▸ **Brief**
Omitting the pictures, print every line below exactly as it stands.
[[ Recorded data, beginning ]]
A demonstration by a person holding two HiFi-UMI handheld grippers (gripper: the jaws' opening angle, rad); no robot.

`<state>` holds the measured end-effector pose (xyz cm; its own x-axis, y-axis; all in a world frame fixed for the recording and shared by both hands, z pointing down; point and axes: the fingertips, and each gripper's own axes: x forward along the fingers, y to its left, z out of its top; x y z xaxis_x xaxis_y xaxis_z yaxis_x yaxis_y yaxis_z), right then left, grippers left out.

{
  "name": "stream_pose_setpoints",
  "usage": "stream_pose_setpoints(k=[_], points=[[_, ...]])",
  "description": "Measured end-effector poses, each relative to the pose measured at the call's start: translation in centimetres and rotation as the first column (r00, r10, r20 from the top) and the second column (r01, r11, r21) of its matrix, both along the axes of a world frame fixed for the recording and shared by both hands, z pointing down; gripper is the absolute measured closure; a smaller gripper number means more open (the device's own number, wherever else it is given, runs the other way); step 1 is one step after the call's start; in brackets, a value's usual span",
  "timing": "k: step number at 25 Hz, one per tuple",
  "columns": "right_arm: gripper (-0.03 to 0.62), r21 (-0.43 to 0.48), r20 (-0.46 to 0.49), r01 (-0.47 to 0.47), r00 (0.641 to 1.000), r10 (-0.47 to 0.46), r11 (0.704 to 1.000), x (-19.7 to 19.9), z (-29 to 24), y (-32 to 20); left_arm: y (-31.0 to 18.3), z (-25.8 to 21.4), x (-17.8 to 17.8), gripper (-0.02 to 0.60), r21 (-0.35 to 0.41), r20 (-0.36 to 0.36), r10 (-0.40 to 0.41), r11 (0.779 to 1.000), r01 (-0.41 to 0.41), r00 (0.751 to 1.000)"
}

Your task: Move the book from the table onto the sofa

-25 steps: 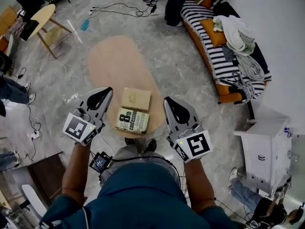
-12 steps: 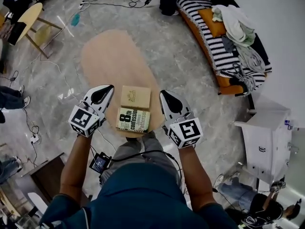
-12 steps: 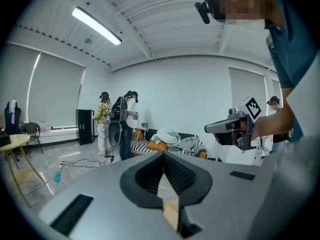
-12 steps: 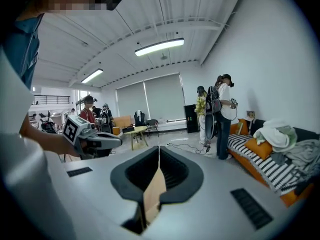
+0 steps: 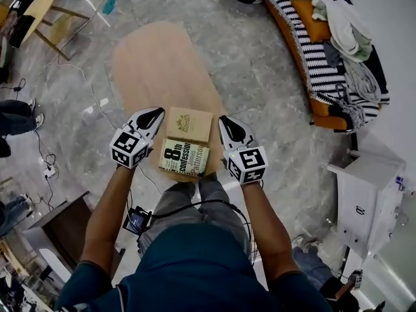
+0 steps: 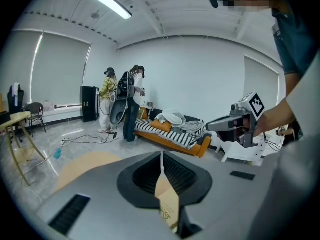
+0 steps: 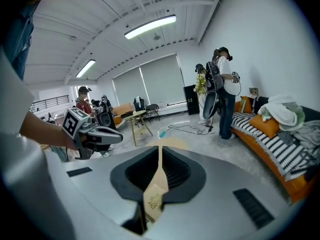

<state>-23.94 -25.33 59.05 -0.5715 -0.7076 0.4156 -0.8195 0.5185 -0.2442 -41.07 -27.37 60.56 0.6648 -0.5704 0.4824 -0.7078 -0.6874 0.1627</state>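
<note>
The left gripper [image 6: 161,158] has its jaws pressed together with nothing between them, and the right gripper [image 7: 160,153] has its jaws closed on nothing too. Through the thin seam of each pair a strip of a tan book [image 5: 189,123] shows beyond the tips. In the head view both grippers sit at the centre of the frame. The left is just beside the books' left edge and the right just beside their right edge; whether either touches a cover cannot be told. The tan book lies flat on the near end of an oval wooden table [image 5: 156,57]. A second book [image 5: 184,159], with large black lettering on its cover, lies just below it in the frame at the table's edge, the two books edge to edge. The sofa [image 5: 305,51], orange with a striped cover, curves along the upper right, well apart from the table, with a heap of clothes [image 5: 348,38] on it. A white cabinet [image 5: 367,194] stands at the right edge.
</note>
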Motion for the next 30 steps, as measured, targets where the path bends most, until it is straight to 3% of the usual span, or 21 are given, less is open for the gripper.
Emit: stream_pose_setpoints(k=[7,10,15,20,30], points=[[0.566,-0.156,-0.021,0.008,1.000,-0.012,0.988,-0.1,10.0,-2.2,-1.4,9.5,0.1,0.575,-0.151,0.037,-0.024,0.988,0.029,0.999],[0.522,-0.253,-0.029,0.003,1.000,-0.011,0.967,-0.2,14.5,-2.0,-1.3,13.5,0.0,0.572,-0.227,0.047,-0.043,0.972,0.053,0.998],[0.507,-0.366,-0.047,-0.011,0.999,-0.007,0.931,-0.3,21.1,-1.7,-1.3,20.5,-1.0,0.526,-0.344,0.084,-0.072,0.934,0.096,0.994],[0.494,-0.467,-0.066,-0.015,0.998,-0.018,0.884,-0.5,27.0,-0.8,-0.4,26.6,-2.2,0.469,-0.448,0.128,-0.100,0.882,0.147,0.987],[0.454,-0.644,-0.070,-0.025,0.997,-0.026,0.765,-0.9,36.2,1.5,1.0,34.6,-3.2,0.379,-0.557,0.173,-0.095,0.812,0.177,0.980]])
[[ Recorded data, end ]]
▸ **Exercise result**
A demonstration by a person holding two HiFi-UMI handheld grippers (gripper: the jaws' opening angle, rad); no robot.

`<state>` holds the measured end-effector pose (xyz cm; its own x-axis, y-axis; all in a world frame fixed for the recording and shared by both hands, z pointing down; point and axes: the fingertips, and each gripper's own axes: x forward along the fingers, y to its left, z out of its top; x y z xaxis_x xaxis_y xaxis_z yaxis_x yaxis_y yaxis_z), right then left, grippers left out.

{
  "name": "stream_pose_setpoints",
  "usage": "stream_pose_setpoints(k=[_], points=[[_, ...]])",
  "description": "Measured end-effector poses, each relative to the pose measured at the call's start: translation in centimetres and rotation as the first column (r00, r10, r20 from the top) and the second column (r01, r11, r21) of its matrix, both along the axes of a world frame fixed for the recording and shared by both hands, z pointing down; gripper is the absolute measured closure; a smaller gripper number means more open (the device's own number, wherever else it is given, runs the other way); step 1 is one step after the call's start; in brackets, a value's usual span",
  "timing": "k: step number at 25 Hz, one per tuple",
  "columns": "right_arm: gripper (-0.03 to 0.62), r21 (-0.43 to 0.48), r20 (-0.46 to 0.49), r01 (-0.47 to 0.47), r00 (0.641 to 1.000), r10 (-0.47 to 0.46), r11 (0.704 to 1.000), x (-19.7 to 19.9), z (-29 to 24), y (-32 to 20); left_arm: y (-31.0 to 18.3), z (-25.8 to 21.4), x (-17.8 to 17.8), gripper (-0.02 to 0.60), r21 (-0.35 to 0.41), r20 (-0.36 to 0.36), r10 (-0.40 to 0.41), r11 (0.779 to 1.000), r01 (-0.41 to 0.41), r00 (0.751 to 1.000)"
}

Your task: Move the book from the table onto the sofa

-25 steps: 
-12 steps: 
-12 steps: 
-12 steps: 
+0 steps: 
+0 steps: 
+0 steps: 

<state>-23.94 -25.33 59.05 -0.5715 -0.7076 0.4156 -0.8195 0.5185 -0.2442 -41.07 -27.37 60.56 0.6648 -0.5704 0.4824 -0.7078 -0.6874 0.1627</state>
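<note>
The left gripper [image 6: 161,158] has its jaws pressed together with nothing between them, and the right gripper [image 7: 160,153] has its jaws closed on nothing too. Through the thin seam of each pair a strip of a tan book [image 5: 189,123] shows beyond the tips. In the head view both grippers sit at the centre of the frame. The left is just beside the books' left edge and the right just beside their right edge; whether either touches a cover cannot be told. The tan book lies flat on the near end of an oval wooden table [image 5: 156,57]. A second book [image 5: 184,159], with large black lettering on its cover, lies just below it in the frame at the table's edge, the two books edge to edge. The sofa [image 5: 305,51], orange with a striped cover, curves along the upper right, well apart from the table, with a heap of clothes [image 5: 348,38] on it. A white cabinet [image 5: 367,194] stands at the right edge.
</note>
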Motion for the next 30 steps, as measured, targets where the path bends most, until it is straight to 3% of the usual span, or 21 are given, less is open for the gripper.
Emit: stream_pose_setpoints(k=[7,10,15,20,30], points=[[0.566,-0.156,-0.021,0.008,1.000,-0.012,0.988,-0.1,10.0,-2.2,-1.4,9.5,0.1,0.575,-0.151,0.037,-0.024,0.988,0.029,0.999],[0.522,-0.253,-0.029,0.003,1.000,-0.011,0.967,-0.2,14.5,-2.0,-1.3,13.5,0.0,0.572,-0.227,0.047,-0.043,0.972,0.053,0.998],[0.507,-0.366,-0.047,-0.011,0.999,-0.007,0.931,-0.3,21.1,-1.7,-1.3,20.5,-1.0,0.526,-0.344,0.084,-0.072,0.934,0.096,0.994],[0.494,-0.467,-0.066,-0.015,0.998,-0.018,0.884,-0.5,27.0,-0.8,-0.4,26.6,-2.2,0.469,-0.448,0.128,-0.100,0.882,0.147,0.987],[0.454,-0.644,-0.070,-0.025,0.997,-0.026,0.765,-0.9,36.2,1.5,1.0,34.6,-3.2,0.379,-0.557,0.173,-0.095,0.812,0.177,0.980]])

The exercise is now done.